Il capo del Foreign Office britannico protagonista di uno scambio surreale con il ministro Carlo Calenda, chiuso con le scuse ufficiali di Londra

In attesa di capire quali saranno le conseguenze economiche della Brexit sul medio-lungo periodo, possiamo già misurare quelle che sono le conseguenze politiche. E le notizie, per i sudditi della Regina Elisabetta, non sono buone. Il governo messo in piedi dopo il nefasto referendum che ha decretato l’uscita della Gran Bretagna dall’Unione Europea sta inanellando una gaffe dietro l’altra, mettendo in luce una spregiudicatezza decisamente inadeguata per gestire un momento di transizione così complicato.

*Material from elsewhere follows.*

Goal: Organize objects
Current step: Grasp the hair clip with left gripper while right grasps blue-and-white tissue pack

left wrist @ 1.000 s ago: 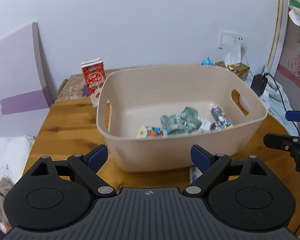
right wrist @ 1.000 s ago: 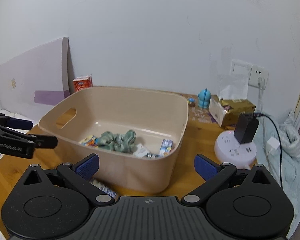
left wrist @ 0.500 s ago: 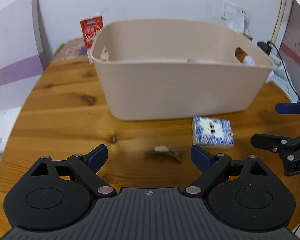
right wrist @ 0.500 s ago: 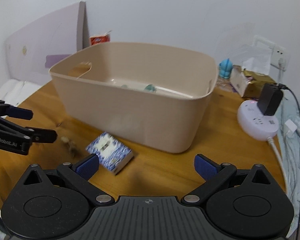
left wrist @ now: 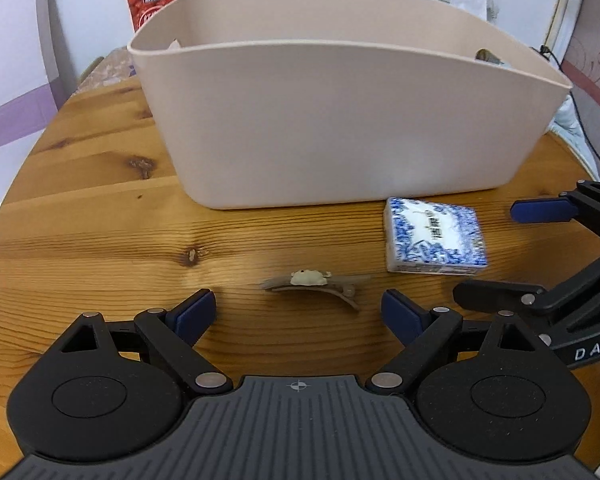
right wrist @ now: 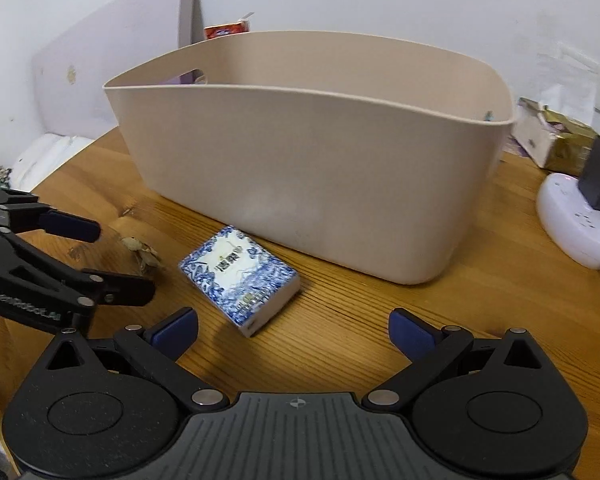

trump-borisIl simbolo di questa inadeguatezza, nelle ultime ore, ha un nome, un cognome e un profilo ben preciso. L’ex sindaco conservatore di Londra, paladino della Brexit, in predicato da anni di diventare leader dei Tories, acerrimo nemico di David Cameron e indicato come suo probabile successore a Downing Street fino al sorprendente passo indietro a favore della placida Theresa May. Al secolo Boris Johnson, l’uomo raffigurato in un graffito di Bristol in un bacio appassionato con Donald Trump, cui è stata affidato il Foreign Office, il ministero degli Esteri del Regno Unito.

Il biondo capo della diplomazia britannica (che è tutto fuorché un diplomatico) si è coperto di ridicolo nei giorni scorsi per uno scambio di battute con il ministro dello Sviluppo economico italiano Carlo Calenda. “Noi vogliamo avere accesso al mercato comune senza farvi concessioni sulla libertà di circolazione per gli immigrati”, ha detto Johnson. “Senza libera circolazione, non se ne parla neanche”, ha replicato Calenda. “Ah sì? Ma voi italiani – incalza il vulcanico ex primo cittadino della Capitale inglese – vendete un sacco di Prosecco in Gran Bretagna e ci darete libero accesso al mercato comune perché non volete perdere le vostre esportazioni nel nostro paese”. “Può darsi che noi perderemo un po’ di esportazioni di Prosecco – chiude Calenda – ma voi perderete le esportazioni di fish and chips. Con la differenza che noi perderemo le esportazioni in un paese, voi le perderete in 27 paesi”.

Un dialogo paradossale, visto che, in effetti, il Prosecco è un’eccellenza italiana che viene esportata in tutto il mondo, mentre il fish and chips è un piatto che (per fortuna) viene consumato quasi esclusivamente dentro i confini del Regno. Una risposta ironica ma significativa, quella di Calenda, che ha giudicato “insultante” il riferimento di Johnson al famoso vino con le bollicine, come a voler dire che l’Italia esporta solo prodotti gastronomici.

Un modo come un altro per capire che la strategia britannica, in vista dell’inizio dei negoziati sulla Brexit, fa acqua da tutte le parti (come già aveva fatto notare Angela Merkel alla stessa May). Chiudere le porte alla libera circolazione delle persone e pretendere, al tempo stesso, di restare nel mercato unico europeo è una posizione irricevibile per il resto dei Paesi membri. E minacciare di fermare l’import di prodotti Ue in Gran Bretagna – a fronte delle conseguenze ben più gravi per l’export di Londra verso il resto dell’Europa – è una mossa che si commenta da sola.

Tant’è che in patria i media più autorevoli si sono scagliati contro Johnson, che, come fa notare il Guardian, è stato ridicolizzato dai ministri europei dopo il prosecco claim. A chiudere l’infausta vicenda è arrivata una nota del Foreign Office che si scusa per quanto successo. Forse la prossima volta qualche esperto funzionario britannico darà qualche consiglio preventivo al buon Boris.